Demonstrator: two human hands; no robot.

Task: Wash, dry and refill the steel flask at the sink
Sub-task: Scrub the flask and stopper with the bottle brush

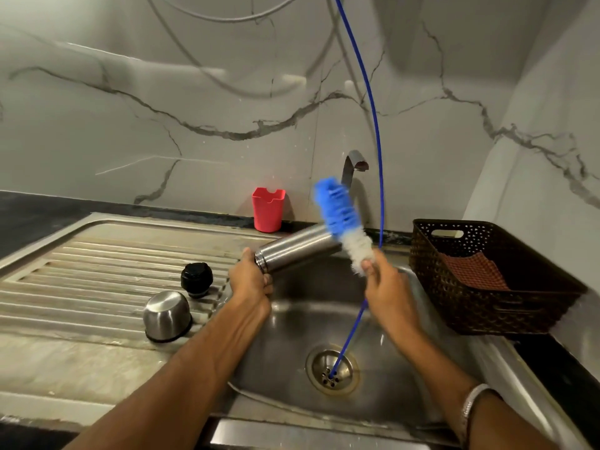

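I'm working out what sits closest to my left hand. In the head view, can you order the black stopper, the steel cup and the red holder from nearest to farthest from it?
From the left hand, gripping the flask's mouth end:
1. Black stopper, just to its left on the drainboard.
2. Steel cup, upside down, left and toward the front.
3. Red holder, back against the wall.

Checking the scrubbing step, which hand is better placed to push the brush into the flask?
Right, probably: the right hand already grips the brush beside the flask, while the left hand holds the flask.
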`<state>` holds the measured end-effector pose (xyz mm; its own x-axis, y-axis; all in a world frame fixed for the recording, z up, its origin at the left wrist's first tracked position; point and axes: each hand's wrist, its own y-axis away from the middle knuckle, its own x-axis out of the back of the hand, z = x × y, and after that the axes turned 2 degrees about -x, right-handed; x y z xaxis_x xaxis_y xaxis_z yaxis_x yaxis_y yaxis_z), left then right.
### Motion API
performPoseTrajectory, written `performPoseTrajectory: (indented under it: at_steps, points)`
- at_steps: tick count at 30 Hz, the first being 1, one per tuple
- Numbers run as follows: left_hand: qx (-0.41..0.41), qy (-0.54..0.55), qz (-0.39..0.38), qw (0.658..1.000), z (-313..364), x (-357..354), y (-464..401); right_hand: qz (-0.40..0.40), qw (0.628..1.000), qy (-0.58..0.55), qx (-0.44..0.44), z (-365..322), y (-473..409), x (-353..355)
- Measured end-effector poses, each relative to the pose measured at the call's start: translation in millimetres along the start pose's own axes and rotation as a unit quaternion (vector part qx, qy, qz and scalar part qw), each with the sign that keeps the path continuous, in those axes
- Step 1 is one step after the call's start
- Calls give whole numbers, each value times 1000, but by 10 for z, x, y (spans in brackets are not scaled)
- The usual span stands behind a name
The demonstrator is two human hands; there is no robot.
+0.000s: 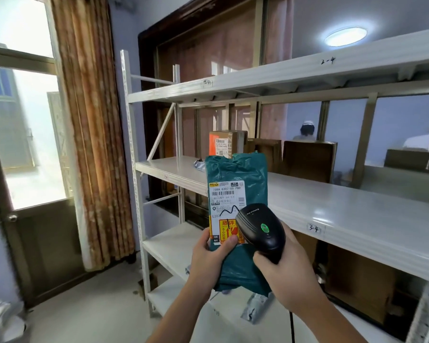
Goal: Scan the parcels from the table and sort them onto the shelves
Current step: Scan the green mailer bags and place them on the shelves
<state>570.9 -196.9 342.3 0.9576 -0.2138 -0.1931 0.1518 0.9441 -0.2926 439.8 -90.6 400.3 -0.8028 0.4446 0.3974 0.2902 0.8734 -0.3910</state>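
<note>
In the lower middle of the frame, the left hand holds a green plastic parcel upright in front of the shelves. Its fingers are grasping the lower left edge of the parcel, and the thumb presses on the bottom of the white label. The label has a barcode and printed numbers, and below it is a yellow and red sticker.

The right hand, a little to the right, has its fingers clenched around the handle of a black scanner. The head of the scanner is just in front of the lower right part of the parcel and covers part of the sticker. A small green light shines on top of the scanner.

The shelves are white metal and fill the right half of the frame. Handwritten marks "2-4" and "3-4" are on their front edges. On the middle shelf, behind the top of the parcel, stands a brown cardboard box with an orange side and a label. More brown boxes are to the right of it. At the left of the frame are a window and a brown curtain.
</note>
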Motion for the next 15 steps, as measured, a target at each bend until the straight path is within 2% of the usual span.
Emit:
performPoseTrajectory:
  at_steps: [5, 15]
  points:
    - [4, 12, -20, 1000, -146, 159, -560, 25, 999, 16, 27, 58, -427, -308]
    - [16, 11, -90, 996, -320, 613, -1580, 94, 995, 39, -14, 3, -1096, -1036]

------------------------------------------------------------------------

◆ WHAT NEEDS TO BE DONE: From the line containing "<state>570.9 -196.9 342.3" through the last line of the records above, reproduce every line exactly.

◆ COMPLETED TASK:
<state>570.9 -196.9 342.3 0.9576 -0.2138 -0.1931 0.1518 0.9441 -0.2926 439.8 -90.6 400.3 -0.8028 0.4446 0.3974 0.2902 0.8734 -0.3910</state>
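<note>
In the lower middle of the frame, the left hand holds a green plastic parcel upright in front of the shelves. Its fingers are grasping the lower left edge of the parcel, and the thumb presses on the bottom of the white label. The label has a barcode and printed numbers, and below it is a yellow and red sticker.

The right hand, a little to the right, has its fingers clenched around the handle of a black scanner. The head of the scanner is just in front of the lower right part of the parcel and covers part of the sticker. A small green light shines on top of the scanner.

The shelves are white metal and fill the right half of the frame. Handwritten marks "2-4" and "3-4" are on their front edges. On the middle shelf, behind the top of the parcel, stands a brown cardboard box with an orange side and a label. More brown boxes are to the right of it. At the left of the frame are a window and a brown curtain.
</note>
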Motion for the next 15 steps, as measured, a target at each bend until the straight path is within 2% of the usual span.
Emit:
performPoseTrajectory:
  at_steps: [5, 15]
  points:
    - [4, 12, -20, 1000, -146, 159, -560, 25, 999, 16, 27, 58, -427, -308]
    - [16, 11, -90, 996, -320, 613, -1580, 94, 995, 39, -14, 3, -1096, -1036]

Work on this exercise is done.